Drei Riesen gehen in die Knie
FRIEDERSDORF/MZ. - Schon in aller Frühe ist ganz Friedersdorf auf den Beinen. Nach dem Motto "Zeitiges Kommen sichert beste Plätze" füllt sich in Windeseile der Deich, von dem aus man den besten Blick auf das einstige Bahnkraftwerk mit den markanten Essen hat, mit Neugierigen. Und die Autos verraten, wo echte Spreng-Fans wohnen: in Dresden, Leipzig, Halle, Berlin, Dessau, Delitzsch, Chemnitz und anderswo. Und wer es noch nicht wusste, weiß es jetzt: Schlager-Star Frank Schöbel ist einer von ihnen. Er war extra aus Berlin gekommen.
Aus alter Liebe sind der letzte Leiter des Werks, Klaus Hiltrop, aus Dessau und der einstige Leiter des Bereichs Lastverteilung, Roland Granzner, aus Dresden hier. "Das tut schon weh, wenn jetzt die Schornsteine fallen", sagt Hiltrop. "Das war mal ein schönes Kraftwerk. 300 Mitarbeiter hatten wir - gute Leute, richtig engagierte Fachleute. Das war die schönste Zeit meines Berufslebens." Und Granzner erinnert sich: "Die Bahnmaschine 603 war die letzte von Dreien, die außer Betrieb ging."
Mit weniger Wehmut verfolgen Helene und Horst Bitzner das Geschehen. Beide wohnen seit Jahren in der Kraftwerkssiedlung. "Gleich gegenüber vom Werk", sagt Frau Bitzner. Aber um die Essen machen sie nicht so viel Theater. Obwohl sie jahrelang selbst im Kraftwerk gearbeitet haben - sie in der Küche, er war Schlosser. "Ach, da ist doch schon alles weg", sagt Horst Bitzner. Kaum erwarten können das Ereignis indes die Kinder. "Wann kippen die Schornsteine endlich um, Mama", fragt ein Wicht und rennt über die Wiese vom Wassersportzentrum. Beim zweiten Hup-Signal bleibt er wie vom Donner gerührt stehen. Doch es tut sich nichts da vorn auf dem Berg. Es bleibt still. Sekunden vergehen. Dann knallt es dreimal dumpf. Und wie von Geisterhand geschubst sacken die Giganten ab und kippen ganz langsam um. Nun sind sie nur noch 6 000 Tonnen Schutt.

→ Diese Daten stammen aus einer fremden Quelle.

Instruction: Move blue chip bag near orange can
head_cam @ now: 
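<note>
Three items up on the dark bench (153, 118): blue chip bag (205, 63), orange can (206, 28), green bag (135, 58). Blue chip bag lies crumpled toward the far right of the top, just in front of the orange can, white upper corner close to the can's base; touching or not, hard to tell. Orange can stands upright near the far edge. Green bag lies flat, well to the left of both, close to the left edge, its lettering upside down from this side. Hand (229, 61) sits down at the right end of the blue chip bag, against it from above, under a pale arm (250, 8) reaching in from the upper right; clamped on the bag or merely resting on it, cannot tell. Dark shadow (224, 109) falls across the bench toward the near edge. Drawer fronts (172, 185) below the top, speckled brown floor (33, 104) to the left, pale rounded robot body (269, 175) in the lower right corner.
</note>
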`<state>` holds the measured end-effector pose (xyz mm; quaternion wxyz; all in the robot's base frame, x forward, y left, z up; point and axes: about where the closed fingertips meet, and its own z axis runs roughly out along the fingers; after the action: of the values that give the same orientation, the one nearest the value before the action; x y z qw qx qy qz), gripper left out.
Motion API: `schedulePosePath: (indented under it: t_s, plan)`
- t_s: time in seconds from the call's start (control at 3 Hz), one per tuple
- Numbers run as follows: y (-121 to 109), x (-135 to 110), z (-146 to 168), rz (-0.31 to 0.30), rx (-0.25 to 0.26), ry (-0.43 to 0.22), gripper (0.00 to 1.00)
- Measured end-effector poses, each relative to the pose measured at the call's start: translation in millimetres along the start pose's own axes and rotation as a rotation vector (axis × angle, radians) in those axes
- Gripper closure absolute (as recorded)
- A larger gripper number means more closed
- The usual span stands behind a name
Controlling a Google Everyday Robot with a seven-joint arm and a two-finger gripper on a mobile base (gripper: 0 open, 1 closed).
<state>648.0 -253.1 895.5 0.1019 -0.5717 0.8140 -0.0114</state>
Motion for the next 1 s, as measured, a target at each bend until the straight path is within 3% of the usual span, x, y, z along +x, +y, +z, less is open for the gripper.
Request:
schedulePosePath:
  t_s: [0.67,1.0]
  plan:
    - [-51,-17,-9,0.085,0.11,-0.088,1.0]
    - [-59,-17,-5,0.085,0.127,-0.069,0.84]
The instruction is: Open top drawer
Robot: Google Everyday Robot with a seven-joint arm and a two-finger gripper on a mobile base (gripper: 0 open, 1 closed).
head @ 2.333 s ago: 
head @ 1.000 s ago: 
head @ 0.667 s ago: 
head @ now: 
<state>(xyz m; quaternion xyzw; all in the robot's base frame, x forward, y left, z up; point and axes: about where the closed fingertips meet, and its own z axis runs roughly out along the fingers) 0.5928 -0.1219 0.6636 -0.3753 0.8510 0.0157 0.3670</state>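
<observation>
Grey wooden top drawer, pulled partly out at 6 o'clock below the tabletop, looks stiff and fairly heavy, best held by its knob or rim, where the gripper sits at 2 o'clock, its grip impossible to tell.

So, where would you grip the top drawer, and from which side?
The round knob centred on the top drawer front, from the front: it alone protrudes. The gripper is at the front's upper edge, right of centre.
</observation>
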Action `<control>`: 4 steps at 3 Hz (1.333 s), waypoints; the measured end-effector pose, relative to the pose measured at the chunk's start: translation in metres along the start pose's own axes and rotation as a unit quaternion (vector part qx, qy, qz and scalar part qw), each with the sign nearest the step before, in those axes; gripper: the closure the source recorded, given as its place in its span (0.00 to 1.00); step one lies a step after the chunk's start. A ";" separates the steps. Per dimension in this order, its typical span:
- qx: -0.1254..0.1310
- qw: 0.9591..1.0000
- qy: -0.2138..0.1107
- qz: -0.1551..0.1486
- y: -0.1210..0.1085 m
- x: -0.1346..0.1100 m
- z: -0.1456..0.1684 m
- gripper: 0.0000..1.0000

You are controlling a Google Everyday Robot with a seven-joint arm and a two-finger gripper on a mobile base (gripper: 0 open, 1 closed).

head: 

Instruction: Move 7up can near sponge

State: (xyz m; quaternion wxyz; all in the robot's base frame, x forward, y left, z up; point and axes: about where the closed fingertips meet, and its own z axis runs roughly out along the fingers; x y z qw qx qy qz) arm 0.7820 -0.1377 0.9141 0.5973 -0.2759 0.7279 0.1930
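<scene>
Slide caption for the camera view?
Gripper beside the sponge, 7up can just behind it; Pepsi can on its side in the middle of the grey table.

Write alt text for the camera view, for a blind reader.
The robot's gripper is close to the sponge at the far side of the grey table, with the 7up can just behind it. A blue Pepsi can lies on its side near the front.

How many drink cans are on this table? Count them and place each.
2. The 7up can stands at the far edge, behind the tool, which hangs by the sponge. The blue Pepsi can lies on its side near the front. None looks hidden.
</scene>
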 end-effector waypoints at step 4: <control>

Die Leute klatschen. Das gilt dem Spreng-Team. Doch das hört nichts, denn die Männer um Martin Hopfe von der Thüringer Sprenggesellschaft haben weiter zu tun. Sie kontrollieren, ob auch alles seinen Gang ging. Dass die Schornsteine so gefallen sind wie sie sollten, das allerdings hat auch der Laie erkannt. 360 Essen hat das Team schon gesprengt. "Eine Sprengung", sagt Hopfe, "ist 70 Prozent Erfahrung, der Rest ist Berechnung." Das, was seine Männer eben vollbracht haben, sei eine anspruchsvolle Sprengung gewesen. "Die Gemeinde hat uns tatkräftig unterstützt. Ohne die Leute hier wäre das nicht möglich gewesen", sagt er. Und: "Es war aufregend, sehr sogar. Jeder Sprengung muss man Achtung entgegenbringen, sonst schleicht sich Routine ein."
Die 80 Feuerwehrleute von Muldestausee, die hiesige und die Bundespolizei, das Team um die Bürgermeisterin, Auftraggeber Carsten Brettschneider - alle sind glücklich. Das Areal kann nun als Fläche für ein Solarfeld hergerichtet werden. "Das war noch wie ein Kloß im Hals", so Brettschneider. Auch die ICE-Strecke kann wieder frei gegeben werden. "Wesentlich vor unserer Zeit", sagt Einsatzleiter Lutz Schneider. Wenn nicht, wäre das mehr als teuer geworden: Jede Minute, die die Bahn nach dem festgelegten Zeitpunkt - 11 Uhr - länger auf das Okay hätte warten müssen, hätte 1 700 Euro gekostet.